=== Task prompt ===
State how many lines in the listing below hold the string "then"; nothing else is wanted.
Records shown: Begin
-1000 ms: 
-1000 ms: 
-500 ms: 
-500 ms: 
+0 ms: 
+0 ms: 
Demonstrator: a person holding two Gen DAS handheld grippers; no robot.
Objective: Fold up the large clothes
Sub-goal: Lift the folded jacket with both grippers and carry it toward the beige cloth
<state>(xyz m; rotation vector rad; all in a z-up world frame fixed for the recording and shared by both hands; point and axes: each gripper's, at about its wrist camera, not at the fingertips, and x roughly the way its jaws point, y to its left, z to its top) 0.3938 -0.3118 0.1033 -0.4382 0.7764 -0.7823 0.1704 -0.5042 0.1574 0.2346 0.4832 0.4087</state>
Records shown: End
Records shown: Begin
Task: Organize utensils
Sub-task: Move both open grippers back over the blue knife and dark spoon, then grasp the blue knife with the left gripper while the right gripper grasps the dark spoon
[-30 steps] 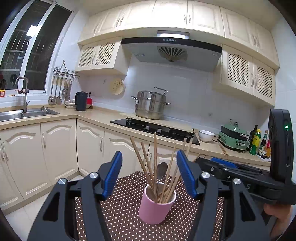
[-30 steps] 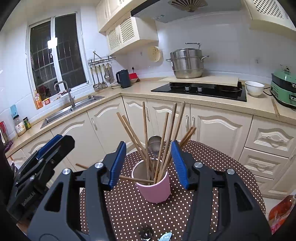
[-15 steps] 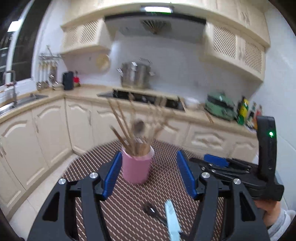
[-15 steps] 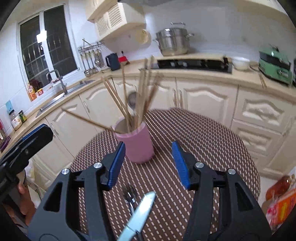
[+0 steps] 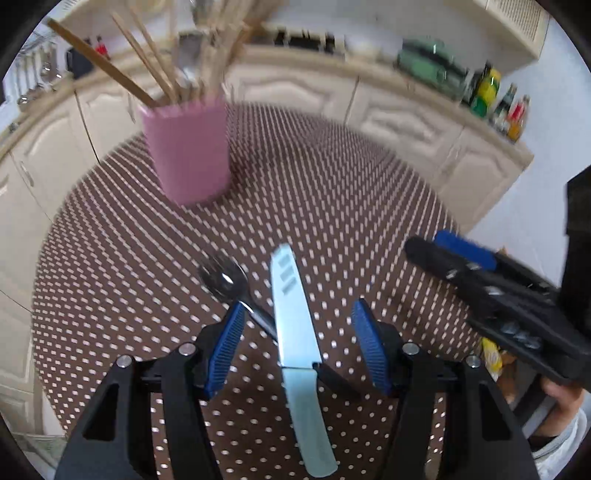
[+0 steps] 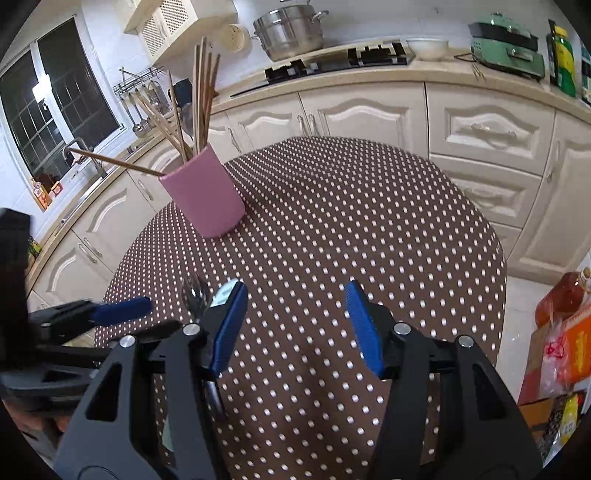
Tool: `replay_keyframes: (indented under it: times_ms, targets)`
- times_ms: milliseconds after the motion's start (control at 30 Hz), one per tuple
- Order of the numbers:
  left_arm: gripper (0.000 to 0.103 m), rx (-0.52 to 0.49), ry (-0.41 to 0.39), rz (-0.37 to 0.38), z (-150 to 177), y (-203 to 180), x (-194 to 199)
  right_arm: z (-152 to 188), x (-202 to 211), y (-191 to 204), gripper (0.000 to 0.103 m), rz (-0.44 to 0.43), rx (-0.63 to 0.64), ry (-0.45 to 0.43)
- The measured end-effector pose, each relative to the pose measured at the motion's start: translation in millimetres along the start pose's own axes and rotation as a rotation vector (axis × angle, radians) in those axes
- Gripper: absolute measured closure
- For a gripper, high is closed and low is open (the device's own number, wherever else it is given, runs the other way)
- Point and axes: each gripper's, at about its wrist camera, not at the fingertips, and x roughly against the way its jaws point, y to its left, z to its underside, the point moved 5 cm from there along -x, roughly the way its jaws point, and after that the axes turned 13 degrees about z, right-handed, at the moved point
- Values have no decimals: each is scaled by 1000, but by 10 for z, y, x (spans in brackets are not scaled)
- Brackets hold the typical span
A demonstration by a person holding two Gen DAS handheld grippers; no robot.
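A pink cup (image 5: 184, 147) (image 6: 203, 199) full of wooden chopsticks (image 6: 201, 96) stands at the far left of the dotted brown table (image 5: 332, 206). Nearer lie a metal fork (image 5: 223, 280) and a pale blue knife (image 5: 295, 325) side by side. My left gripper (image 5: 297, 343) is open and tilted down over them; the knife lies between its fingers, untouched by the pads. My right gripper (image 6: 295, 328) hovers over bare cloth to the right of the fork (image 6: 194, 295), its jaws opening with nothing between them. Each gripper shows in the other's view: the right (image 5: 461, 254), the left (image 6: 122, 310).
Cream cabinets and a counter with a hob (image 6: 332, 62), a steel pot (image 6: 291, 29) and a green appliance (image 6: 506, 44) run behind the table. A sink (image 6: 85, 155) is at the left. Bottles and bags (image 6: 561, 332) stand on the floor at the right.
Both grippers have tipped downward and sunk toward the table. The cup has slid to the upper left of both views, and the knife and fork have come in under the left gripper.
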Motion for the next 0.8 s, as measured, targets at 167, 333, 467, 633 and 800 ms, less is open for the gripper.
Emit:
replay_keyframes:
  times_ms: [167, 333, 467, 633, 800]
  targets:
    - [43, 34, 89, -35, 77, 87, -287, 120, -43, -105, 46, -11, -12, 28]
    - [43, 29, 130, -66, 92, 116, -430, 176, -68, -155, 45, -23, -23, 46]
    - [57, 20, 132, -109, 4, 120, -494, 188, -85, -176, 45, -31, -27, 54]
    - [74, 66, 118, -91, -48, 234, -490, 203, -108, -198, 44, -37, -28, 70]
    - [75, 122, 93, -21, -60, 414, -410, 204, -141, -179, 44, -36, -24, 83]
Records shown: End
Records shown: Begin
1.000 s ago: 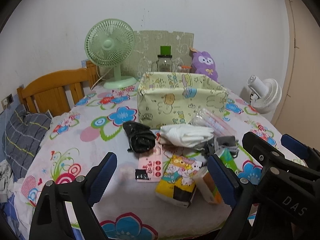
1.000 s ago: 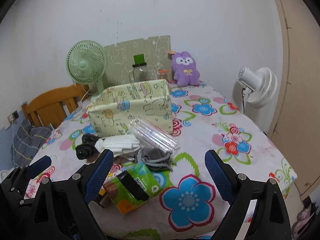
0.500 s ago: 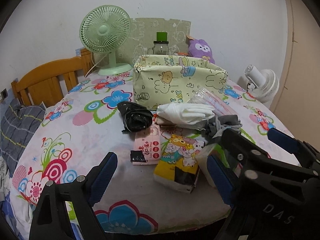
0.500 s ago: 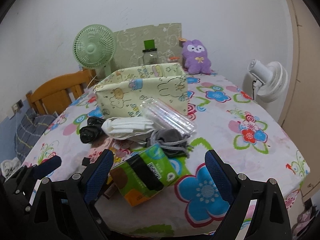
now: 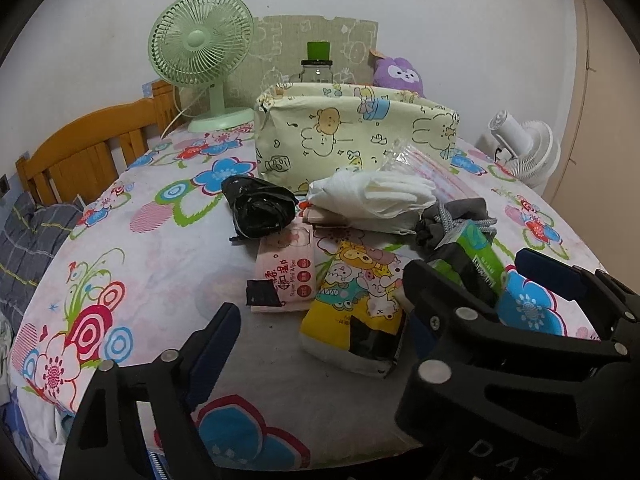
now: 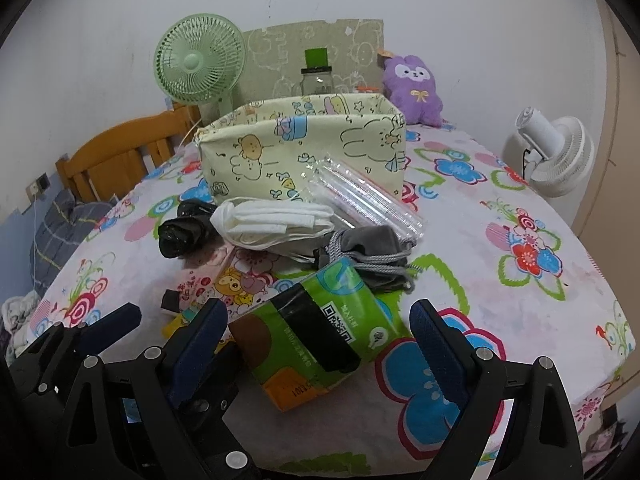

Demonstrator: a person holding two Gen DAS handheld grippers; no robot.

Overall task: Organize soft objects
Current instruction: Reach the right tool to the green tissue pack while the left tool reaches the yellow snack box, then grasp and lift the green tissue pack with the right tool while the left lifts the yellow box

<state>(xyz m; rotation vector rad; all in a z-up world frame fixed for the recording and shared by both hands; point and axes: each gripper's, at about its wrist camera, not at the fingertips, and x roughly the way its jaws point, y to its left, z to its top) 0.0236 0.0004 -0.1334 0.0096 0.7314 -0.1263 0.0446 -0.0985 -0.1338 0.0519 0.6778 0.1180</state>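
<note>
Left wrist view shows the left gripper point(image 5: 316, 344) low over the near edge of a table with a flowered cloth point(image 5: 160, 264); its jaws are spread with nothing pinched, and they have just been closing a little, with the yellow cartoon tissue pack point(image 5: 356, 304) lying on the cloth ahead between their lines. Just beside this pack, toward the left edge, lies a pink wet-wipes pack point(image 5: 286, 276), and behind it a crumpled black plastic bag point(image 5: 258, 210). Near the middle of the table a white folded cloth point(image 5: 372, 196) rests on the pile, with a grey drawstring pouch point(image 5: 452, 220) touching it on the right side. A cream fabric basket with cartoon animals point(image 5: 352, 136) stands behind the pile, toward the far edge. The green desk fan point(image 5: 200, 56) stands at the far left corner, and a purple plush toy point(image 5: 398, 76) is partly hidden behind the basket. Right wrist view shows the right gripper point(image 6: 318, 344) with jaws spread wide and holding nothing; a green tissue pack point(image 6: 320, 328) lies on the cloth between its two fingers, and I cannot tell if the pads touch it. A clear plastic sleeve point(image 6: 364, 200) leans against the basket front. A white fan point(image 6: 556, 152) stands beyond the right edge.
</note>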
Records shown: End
=== Written response ===
2